Muamma, bilmece demektir. Muamma mecaz anlamı; anlaşılmaz, halledilmez şekilde güç, halli müşkül iş veya şey anlamlarına gelir. Muamma edebiyat terimi olarak ise; dîvan edebiyâtında bir kimsenin adını buldurmak için bilmece şeklinde söylenen söz, mısrâ, beyit, halk edebiyâtında saz şâirleri tarafından manzum söylenen bilmece manalarına gelir. İşte muamma kelimesi ile ilgili cümleler.
– Muammalı; anlaşılması zor, anlaşılmaz, muammâ dolu, esrarlı demektir.
– Henüz bence hayâtı sır / Sergüzeşti bir muammâ. (O. S. Orhon)
– Ruhu uykuda farz ettiğim kadın bana pek yaman bir muamma gibi geldi. (H. E. Adıvar)
– Her başına koştuğum pınarda muammâlı çehreler bana uzanıyor. (A. H. Tanpınar)
– Bırak muamma konuşmayı / Çıkar ağzından baklayı / Bahtımız aydınlanıversin. (C. S. Tarancı)
– Bu mel’unca muammanın düğümü bugün çözülecek. (S. F. Abasıyanık)
– Bu muammâyı uzun boylu düşündüm de yine / Dikkatim hâdisenin vardı derinliklerine. (Y. Kemal)
– Eski kadınlar, çocukların zihinlerini bilmek için muammalara başvururlardı. (A. Rasim)
– Dün artık mazi oldu. Yarın ise muamma. Bugün ise avuçlarımızın içinde bize sunulmuş bir armağandır.
– Biz şen, onlarsa muammâlıydı / Birinin sözleri îmâlıydı. (Y. Kemal)
– Ölümüne varıncaya kadar her şey muammâ ve sırdır. (A. H. Tanpınar)
– Uzun zamandan beri zihnimi kurcalayan bu muammâlı gezintilerdeki esrar perdesini kaldırmayı düşündüm. (K. Nâdir)
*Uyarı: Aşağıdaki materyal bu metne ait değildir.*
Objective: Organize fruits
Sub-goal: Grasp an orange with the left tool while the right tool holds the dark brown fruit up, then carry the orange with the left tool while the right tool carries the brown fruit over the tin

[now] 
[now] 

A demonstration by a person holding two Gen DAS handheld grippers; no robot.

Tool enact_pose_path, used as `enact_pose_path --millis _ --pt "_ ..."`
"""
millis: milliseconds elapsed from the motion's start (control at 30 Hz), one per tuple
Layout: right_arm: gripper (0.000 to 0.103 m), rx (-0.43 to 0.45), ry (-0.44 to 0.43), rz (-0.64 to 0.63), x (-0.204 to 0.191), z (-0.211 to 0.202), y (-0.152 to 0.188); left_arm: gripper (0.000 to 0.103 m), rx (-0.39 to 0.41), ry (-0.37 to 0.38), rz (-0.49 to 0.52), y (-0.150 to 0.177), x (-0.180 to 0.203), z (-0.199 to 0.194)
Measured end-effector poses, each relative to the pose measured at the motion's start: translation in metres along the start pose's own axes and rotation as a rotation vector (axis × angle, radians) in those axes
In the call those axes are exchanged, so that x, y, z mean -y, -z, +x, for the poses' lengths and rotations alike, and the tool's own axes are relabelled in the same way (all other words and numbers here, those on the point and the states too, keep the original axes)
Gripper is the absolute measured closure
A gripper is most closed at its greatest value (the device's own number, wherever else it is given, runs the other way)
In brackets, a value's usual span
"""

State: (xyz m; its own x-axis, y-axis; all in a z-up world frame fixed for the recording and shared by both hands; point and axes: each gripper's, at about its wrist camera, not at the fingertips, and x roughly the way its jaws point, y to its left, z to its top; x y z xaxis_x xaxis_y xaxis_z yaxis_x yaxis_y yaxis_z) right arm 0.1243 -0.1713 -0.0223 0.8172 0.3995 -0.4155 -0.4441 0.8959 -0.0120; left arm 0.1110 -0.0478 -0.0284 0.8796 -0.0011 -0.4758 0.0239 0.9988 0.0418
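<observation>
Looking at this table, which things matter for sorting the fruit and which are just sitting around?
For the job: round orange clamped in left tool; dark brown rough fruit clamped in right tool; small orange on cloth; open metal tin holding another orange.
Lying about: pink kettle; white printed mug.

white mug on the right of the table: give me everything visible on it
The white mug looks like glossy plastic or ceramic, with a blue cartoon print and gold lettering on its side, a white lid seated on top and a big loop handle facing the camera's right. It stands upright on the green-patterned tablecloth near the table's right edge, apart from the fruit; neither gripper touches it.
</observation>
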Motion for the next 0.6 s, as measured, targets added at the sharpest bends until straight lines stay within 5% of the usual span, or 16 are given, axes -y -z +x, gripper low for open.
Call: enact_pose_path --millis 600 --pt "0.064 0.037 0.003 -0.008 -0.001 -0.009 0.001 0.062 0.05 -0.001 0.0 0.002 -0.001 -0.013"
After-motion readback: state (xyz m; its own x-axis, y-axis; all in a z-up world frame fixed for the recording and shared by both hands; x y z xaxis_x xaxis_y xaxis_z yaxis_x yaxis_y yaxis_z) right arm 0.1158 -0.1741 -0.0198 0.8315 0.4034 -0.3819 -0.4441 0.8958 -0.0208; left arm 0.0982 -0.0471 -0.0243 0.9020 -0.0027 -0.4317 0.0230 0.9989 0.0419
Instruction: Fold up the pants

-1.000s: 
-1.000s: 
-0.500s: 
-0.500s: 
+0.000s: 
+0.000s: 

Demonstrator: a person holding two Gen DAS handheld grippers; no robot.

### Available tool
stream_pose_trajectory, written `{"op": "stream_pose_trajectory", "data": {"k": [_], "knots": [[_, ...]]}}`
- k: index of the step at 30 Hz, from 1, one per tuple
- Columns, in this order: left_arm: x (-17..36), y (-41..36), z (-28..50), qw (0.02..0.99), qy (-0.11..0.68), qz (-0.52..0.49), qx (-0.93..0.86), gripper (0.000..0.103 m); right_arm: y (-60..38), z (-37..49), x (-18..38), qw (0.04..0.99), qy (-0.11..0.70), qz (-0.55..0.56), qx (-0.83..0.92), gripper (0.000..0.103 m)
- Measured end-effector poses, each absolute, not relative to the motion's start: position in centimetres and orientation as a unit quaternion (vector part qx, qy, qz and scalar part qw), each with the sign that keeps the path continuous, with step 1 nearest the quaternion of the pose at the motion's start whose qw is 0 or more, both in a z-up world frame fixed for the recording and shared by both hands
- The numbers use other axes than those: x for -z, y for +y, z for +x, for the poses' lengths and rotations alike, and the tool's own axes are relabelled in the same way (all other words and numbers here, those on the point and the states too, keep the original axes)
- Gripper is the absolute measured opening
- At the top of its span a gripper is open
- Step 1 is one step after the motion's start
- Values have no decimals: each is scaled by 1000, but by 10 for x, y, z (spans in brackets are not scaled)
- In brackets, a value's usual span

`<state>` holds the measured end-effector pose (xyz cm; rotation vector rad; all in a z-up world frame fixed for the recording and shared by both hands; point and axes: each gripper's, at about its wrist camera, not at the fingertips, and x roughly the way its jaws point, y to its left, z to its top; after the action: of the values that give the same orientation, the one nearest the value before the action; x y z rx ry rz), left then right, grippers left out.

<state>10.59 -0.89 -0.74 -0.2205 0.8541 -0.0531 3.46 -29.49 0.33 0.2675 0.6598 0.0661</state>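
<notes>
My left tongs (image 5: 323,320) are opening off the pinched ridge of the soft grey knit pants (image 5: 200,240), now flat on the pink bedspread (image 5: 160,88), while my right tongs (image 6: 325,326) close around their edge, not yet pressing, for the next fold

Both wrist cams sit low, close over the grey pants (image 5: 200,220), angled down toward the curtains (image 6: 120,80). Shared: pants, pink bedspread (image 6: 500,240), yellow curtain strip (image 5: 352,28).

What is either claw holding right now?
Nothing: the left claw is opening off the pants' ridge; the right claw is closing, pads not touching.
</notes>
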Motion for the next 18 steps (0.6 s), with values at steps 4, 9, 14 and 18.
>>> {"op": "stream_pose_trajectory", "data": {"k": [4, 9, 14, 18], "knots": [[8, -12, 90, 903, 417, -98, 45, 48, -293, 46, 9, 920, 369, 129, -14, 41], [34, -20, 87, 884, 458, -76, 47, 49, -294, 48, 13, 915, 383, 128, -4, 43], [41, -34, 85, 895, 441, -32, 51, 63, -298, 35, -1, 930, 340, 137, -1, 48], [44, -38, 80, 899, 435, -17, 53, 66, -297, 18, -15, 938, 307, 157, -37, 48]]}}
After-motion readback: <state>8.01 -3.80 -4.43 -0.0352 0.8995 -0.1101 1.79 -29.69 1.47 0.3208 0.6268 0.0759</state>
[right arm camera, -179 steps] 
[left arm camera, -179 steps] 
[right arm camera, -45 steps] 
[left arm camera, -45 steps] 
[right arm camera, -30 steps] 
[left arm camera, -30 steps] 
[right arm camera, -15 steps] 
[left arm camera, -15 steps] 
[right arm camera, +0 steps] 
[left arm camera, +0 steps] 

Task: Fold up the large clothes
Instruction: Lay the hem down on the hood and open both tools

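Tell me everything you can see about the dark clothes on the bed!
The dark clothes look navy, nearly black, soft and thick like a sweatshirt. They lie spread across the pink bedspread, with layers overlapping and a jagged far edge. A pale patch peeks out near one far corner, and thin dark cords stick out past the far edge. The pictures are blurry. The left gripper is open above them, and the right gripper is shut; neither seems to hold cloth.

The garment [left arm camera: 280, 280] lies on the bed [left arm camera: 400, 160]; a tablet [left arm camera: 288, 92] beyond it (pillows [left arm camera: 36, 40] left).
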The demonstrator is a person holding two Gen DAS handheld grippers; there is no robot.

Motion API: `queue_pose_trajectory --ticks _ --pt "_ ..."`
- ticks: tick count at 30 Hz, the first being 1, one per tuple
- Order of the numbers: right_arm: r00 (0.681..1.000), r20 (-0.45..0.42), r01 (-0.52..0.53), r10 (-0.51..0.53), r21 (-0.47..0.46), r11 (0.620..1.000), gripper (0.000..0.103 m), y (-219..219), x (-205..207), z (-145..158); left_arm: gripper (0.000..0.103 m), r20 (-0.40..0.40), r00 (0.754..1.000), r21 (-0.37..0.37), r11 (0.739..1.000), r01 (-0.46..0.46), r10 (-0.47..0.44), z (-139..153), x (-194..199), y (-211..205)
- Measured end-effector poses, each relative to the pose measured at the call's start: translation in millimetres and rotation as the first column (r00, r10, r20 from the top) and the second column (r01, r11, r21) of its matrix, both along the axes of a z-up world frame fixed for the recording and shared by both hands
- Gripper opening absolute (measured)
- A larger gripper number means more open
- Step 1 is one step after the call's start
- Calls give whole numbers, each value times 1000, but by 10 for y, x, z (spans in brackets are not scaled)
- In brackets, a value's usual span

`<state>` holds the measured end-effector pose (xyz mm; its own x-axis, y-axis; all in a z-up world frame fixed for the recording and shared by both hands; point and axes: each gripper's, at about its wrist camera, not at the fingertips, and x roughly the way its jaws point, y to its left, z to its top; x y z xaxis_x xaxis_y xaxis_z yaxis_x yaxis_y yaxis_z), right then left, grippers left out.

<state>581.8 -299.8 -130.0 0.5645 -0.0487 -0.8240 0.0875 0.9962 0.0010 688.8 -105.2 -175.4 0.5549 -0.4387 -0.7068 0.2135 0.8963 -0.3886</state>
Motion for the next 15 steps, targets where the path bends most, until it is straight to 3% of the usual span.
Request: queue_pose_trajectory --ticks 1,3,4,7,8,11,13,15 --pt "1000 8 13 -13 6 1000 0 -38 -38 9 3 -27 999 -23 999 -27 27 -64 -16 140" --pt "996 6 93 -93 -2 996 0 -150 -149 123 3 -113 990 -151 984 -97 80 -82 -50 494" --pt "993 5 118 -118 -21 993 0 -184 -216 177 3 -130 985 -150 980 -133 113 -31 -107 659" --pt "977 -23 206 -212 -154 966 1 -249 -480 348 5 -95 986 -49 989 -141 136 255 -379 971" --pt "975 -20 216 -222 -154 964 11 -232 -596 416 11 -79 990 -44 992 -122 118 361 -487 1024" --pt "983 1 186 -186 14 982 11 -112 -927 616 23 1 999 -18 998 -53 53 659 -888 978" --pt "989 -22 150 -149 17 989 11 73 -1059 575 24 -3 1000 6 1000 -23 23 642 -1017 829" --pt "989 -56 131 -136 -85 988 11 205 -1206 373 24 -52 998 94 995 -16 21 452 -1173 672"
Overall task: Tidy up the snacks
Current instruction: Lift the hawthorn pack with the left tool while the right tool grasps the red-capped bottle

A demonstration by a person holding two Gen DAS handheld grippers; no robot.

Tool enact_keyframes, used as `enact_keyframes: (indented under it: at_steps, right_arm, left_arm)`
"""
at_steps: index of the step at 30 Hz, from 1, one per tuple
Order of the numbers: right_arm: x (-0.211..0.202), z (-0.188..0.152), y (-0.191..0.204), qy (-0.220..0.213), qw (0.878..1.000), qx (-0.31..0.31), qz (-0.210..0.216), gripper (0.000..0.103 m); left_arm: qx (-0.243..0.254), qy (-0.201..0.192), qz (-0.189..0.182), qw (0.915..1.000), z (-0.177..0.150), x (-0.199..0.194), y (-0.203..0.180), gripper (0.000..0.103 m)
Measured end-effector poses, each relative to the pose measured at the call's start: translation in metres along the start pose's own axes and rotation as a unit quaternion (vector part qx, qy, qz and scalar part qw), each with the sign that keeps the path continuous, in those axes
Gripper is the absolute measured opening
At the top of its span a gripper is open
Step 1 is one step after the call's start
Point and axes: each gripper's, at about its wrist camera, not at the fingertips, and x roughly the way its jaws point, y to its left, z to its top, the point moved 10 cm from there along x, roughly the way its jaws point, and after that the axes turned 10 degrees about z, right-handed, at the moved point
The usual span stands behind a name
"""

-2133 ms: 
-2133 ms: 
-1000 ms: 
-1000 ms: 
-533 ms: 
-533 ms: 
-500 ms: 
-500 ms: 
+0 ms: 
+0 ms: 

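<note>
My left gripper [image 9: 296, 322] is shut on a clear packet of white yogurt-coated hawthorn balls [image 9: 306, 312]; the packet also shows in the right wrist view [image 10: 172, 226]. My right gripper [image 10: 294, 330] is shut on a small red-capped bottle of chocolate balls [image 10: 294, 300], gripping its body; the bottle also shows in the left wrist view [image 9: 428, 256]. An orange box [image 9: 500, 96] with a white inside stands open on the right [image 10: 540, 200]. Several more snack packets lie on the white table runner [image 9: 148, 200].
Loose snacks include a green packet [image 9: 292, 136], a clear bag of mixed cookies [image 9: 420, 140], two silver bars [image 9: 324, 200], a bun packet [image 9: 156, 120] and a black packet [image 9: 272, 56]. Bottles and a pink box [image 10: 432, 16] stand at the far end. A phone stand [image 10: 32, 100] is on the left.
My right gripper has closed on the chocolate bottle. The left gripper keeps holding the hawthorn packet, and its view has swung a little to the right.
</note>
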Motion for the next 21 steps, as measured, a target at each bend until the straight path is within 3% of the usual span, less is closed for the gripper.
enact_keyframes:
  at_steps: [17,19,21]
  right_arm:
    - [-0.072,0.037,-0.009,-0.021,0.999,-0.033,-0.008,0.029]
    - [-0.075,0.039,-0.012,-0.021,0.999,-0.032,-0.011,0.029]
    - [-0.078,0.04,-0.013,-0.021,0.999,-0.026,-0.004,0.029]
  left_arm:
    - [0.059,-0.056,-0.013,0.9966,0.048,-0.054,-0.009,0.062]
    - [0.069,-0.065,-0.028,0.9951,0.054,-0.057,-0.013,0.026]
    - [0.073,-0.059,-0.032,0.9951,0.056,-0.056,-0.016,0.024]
– Muammâ geleneği halk şiirinde değişik bir biçimde kendini göstermiştir. Saz şâirleri, âşık meclislerinde karşılıklı muammâlar söyleyip bunların başkaları tarafından çözülmesini isterlerdi. (İ. Pala)
– Her yıl olduğu gibi bu bayramda da şiir, atışma, türkü, doğmaca şiir, hikâyeli türkü, muammâ (…) gibi halk edebiyâtımızın köklü dallarında yarışmalar yapıldı. (A. Kabaklı)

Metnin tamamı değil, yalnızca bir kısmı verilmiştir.